ACTIVITY - Leave every picture out and give back the lines below from the first through the line that holds "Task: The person", exactly as written.

MATERIALS PROVIDED -
──────────────────────────────
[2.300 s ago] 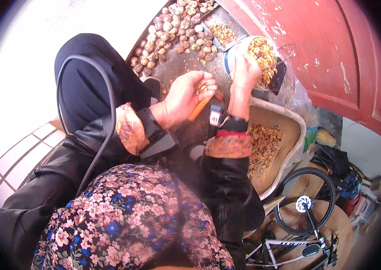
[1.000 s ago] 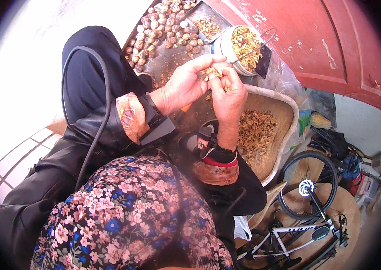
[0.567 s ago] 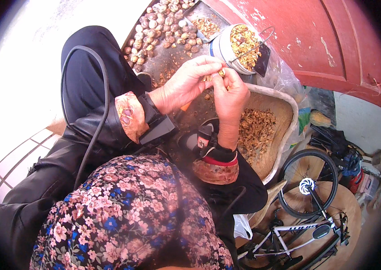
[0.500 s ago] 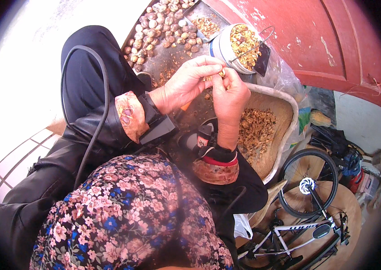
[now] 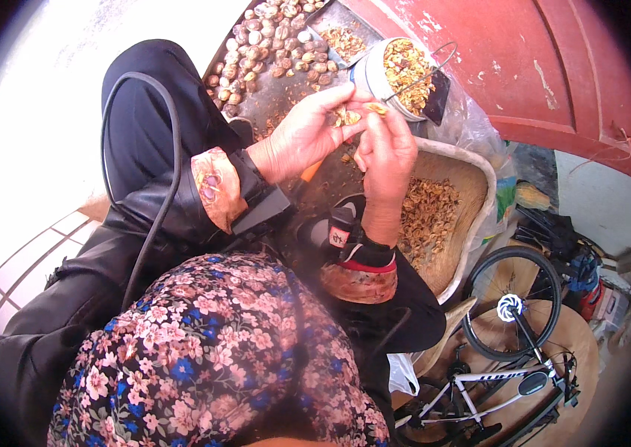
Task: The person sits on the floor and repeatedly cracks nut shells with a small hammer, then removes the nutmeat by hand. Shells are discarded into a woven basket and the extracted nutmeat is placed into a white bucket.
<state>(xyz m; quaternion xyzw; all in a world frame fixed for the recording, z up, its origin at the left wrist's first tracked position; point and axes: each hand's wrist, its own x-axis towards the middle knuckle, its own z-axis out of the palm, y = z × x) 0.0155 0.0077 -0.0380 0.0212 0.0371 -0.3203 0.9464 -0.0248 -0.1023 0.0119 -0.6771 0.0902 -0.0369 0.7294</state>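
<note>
1. Our left hand (image 5: 304, 132) curls loosely around some walnut bits (image 5: 345, 118), with the thumb on top.
2. Our right hand (image 5: 388, 153) is just beside it and pinches a yellow walnut piece (image 5: 376, 109) at its fingertips.
3. Both hands are near a white and blue bucket (image 5: 365, 74), and we see lots of walnut pieces in it.
4. Past our left hand, we see a pile of whole walnuts (image 5: 282, 37).
5. Near our right wrist, we see a big tub (image 5: 485, 194) with brown broken bits (image 5: 428, 216) inside.
</note>
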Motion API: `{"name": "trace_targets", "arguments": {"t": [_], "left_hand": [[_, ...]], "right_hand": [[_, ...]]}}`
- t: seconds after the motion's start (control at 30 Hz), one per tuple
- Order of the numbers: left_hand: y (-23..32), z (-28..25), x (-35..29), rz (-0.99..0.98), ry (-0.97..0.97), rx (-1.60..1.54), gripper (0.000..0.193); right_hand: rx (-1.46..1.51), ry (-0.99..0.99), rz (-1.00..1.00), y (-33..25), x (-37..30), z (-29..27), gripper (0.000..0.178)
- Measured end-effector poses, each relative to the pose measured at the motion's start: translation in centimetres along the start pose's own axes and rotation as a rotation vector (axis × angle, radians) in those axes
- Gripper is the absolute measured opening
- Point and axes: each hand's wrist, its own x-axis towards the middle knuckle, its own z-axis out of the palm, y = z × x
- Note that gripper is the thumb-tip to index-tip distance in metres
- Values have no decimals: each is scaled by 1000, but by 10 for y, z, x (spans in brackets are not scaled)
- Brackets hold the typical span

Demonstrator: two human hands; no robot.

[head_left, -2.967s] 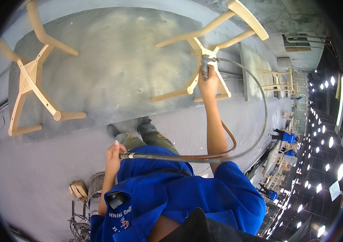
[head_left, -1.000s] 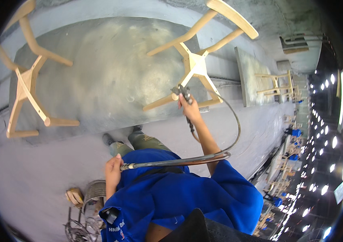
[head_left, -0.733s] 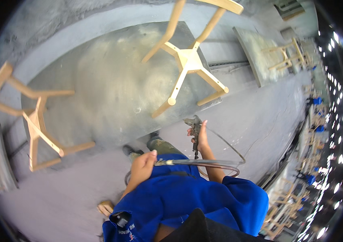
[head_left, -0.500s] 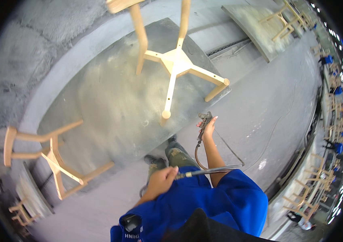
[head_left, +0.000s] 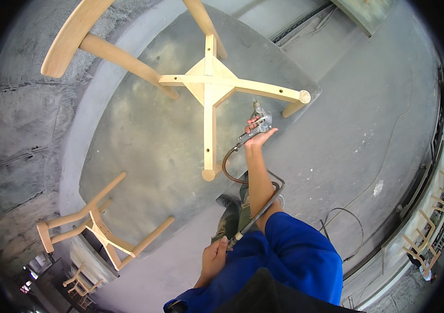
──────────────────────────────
EXPECTED ANSWER -
[2.300 s ago] 
[1.000 s ago] 
[0.567 s ago] 
[0.500 s ago] 
[now] 
Task: The person sits on the floor and repeatedly cracks nut shells with a small hammer, then removes the nutmeat by hand. Shells are discarded into a woven basket and the extracted nutmeat is placed into a white bucket.

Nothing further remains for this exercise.